Whenever I think autumn, all my senses are engaged. I feel the cool morning air on my face. The softened sun alights the end of season leaves. The breeze brings a rhythmic crackle to the dried grasses and shrubs on the trail. The air smells slightly smoky, palpable enough that I nearly taste it on my tongue. There is an urgency to this time of year that quickens with the end of summer.

This issue, more than any, has a visceral connection to our natural world. In E. Donnall Thomas, Jr’s essay, “The World According to Elk,” experience the nuance of hunting with a longbow. Thomas’ keen observations and stealth offer wonderful detail of the wilderness. This writing is part of the series, “From the Vault” a continued celebration of the magazine’s 20th anniversary archives. Thomas is one of BSJ’s original contributors.
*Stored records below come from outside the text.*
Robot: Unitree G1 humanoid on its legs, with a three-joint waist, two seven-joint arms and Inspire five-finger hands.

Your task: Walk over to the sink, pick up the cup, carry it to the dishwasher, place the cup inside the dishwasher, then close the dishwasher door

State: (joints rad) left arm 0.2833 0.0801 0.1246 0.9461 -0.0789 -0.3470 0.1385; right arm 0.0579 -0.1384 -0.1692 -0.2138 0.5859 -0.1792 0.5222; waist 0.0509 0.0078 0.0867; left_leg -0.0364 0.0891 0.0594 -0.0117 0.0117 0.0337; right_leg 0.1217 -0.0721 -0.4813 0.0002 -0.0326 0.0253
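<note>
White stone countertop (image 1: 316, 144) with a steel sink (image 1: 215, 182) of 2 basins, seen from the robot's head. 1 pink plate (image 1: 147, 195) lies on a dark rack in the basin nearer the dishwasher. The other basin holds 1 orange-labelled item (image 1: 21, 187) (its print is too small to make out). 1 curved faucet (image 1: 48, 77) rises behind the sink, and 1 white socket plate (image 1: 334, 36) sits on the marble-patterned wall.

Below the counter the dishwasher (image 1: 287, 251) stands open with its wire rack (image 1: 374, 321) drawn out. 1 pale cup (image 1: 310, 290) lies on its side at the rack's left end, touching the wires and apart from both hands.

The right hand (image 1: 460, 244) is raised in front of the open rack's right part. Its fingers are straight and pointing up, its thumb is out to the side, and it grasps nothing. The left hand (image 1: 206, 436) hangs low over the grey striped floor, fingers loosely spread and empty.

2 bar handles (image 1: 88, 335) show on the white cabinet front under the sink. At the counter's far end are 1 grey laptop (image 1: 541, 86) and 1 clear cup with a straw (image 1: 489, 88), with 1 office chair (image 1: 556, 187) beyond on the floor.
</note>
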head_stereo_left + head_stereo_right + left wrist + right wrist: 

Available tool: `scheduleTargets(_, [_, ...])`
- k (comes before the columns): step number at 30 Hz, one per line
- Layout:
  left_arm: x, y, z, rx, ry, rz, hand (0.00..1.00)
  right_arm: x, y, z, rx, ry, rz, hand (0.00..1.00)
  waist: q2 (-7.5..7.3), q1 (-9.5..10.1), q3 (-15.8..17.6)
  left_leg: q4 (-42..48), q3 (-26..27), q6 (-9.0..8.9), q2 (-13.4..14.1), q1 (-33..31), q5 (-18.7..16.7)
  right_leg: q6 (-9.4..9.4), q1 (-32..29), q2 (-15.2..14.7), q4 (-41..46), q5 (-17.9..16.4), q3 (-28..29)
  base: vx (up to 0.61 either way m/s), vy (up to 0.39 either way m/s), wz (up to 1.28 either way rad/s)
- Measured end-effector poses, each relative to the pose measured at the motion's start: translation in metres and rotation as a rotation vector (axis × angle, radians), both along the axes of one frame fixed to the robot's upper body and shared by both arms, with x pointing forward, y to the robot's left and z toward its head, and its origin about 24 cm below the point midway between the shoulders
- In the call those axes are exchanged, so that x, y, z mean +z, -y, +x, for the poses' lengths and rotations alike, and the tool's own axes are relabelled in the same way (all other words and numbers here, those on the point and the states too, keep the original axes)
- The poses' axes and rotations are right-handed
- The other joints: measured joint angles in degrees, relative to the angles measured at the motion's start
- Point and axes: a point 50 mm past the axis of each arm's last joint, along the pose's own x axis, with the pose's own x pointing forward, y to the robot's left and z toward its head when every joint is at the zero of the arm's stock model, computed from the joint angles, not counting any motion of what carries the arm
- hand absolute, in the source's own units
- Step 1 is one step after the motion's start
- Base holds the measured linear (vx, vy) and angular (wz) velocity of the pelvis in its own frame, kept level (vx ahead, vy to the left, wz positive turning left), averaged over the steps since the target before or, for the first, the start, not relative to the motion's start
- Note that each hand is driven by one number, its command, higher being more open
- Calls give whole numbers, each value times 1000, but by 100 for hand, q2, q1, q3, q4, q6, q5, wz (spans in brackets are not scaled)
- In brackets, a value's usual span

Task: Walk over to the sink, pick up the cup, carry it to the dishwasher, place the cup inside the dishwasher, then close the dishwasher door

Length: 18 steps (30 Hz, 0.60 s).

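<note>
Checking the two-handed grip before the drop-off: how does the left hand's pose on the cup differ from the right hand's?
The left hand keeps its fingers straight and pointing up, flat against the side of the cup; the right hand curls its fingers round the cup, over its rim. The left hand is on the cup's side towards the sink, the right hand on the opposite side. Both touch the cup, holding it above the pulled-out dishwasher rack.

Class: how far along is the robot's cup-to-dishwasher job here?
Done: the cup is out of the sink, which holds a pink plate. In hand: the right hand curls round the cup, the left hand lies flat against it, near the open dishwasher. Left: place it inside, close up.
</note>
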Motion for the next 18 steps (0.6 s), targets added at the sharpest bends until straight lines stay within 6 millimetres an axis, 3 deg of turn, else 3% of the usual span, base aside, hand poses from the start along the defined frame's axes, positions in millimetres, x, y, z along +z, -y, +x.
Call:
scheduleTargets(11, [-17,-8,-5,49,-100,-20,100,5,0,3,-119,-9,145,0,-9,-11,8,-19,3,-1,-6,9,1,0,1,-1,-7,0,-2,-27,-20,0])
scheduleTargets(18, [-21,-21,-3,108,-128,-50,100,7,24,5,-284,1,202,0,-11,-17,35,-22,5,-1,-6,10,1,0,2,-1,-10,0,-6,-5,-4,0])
Another vital veteran contributor, John Holt, waxes about his pursuit of Merriam turkeys (“One Big Turkey”). Methodical, ever introspective and wonderfully honest, Holt always brings us into the moment. Both stories uniquely express the need to get out into the elements to understand seasonal changes, to feel the turn of the breeze and think about a placement of a foot, a snap of a branch, the patterns of wildlife. It’s simple, primal and sublime, whether it happened 20 years ago or today.

Likewise, a new voice in this issue, Darcy Lohmiller, proves that adventure can be a sentimental experience as much as it can be a thrill. In her feature, “Ode to a Hunting Trailer,” she tugs at the threads of childhood, then romance, endurance and simplicity, sewn together like the coziness of an old quilt under the roof of a funky propane trailer.

Our stories will also guide you through the honey harvest in central Montana (Local Knowledge) and give you a new perspective of Big Sky before the resort (Images of the West). Finally, the landscapes of W. Steve Seltzer punctuate the beauty of our region, any time of year, but in autumn, they seem most poignant.

Perhaps that’s because fall in the Northern Rockies is relatively brief. The beauty of it is subtle. We don’t have the dramatic foliage of the Northeast, or even the contrast of aspens like Colorado. In Montana, Wyoming and Idaho, the shift from summer to fall frequently seems to be an overnight occurrence. One day in early October a cold snap freezes all the leaves in the wee morning hours and by sun-up the warming day brings them to the ground. The landscape that was brilliant a day before, quickly appears barren, but look closer and the season will engage you.

Take it in with all your senses before the snow flies.